DATA FOR THE TASK:
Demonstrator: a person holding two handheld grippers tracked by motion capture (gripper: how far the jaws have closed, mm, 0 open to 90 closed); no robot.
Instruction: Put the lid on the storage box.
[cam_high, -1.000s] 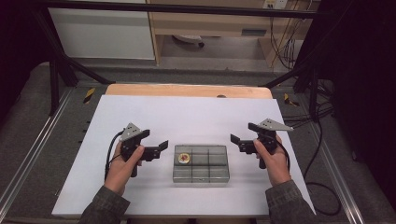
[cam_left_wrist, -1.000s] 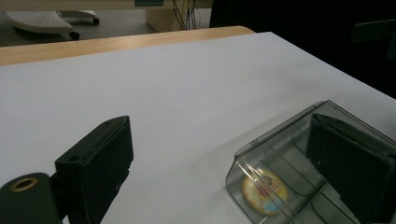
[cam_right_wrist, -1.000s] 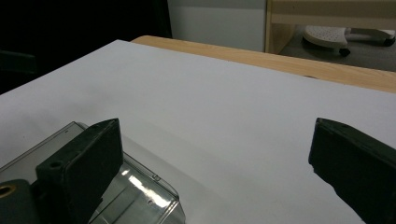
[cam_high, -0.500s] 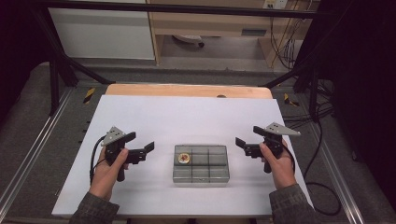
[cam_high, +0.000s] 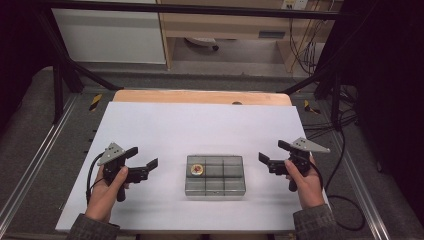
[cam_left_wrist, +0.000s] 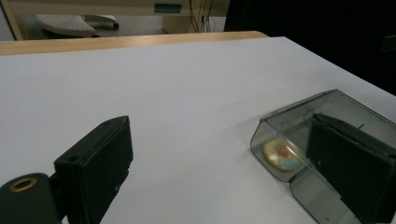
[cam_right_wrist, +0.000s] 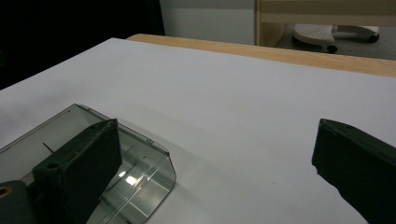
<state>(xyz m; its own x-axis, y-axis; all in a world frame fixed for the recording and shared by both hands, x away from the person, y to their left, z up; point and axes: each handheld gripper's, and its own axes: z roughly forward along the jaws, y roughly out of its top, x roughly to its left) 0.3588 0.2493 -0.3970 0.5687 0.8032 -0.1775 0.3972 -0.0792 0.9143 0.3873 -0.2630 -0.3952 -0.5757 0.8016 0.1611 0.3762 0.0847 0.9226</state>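
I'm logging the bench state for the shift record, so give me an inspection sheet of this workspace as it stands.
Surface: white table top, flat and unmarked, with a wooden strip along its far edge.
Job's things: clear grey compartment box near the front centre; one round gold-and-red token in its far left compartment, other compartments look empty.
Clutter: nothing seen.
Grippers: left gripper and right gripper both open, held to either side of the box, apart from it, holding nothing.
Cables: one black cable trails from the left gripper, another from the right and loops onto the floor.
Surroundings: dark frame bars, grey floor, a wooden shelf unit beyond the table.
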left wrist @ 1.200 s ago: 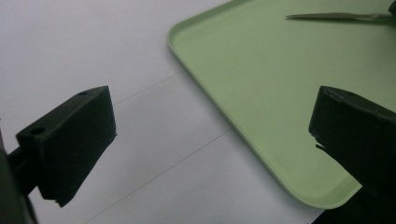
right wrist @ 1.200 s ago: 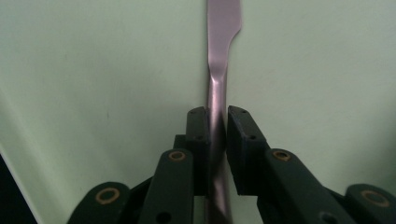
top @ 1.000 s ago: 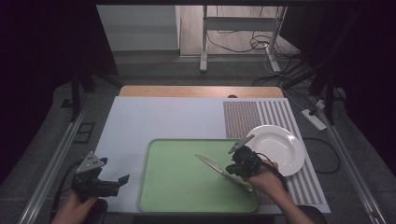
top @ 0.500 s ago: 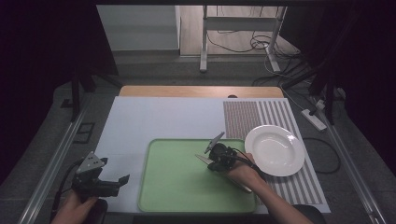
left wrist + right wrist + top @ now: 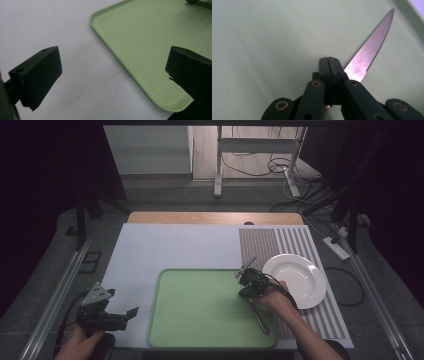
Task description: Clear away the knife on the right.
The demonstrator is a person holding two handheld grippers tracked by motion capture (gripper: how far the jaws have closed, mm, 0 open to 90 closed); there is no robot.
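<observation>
Guessing the main risk is the serrated knife (image 5: 372,47) twisting or slipping loose, since the right gripper (image 5: 329,65) has its jaws pressed together on just the blade's near end with the long tip sticking out unsupported over the green tray (image 5: 200,310), and could scrape the tray or clip the white plate (image 5: 300,280) nearby. Looks like thin shiny metal, toothed along one edge, slightly speckled. Left gripper (image 5: 113,75) spread wide, holding nothing, hovering by the tray's corner.

A white plate (image 5: 295,280) sits empty on the striped mat (image 5: 280,245), just right of the green tray (image 5: 200,310). White sheet (image 5: 165,245) covers the table, a wooden edge (image 5: 215,218) showing beyond. Cables (image 5: 270,167) sprawl on the floor by a metal stand (image 5: 218,165); a power strip (image 5: 337,248) lies right.
</observation>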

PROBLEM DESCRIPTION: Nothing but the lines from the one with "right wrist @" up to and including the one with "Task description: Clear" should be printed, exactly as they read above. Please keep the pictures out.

COMPLETED TASK:
right wrist @ 1.200 s ago: 
top @ 1.000 s ago: 
top @ 0.500 s ago: 
left wrist + right wrist + top @ now: 
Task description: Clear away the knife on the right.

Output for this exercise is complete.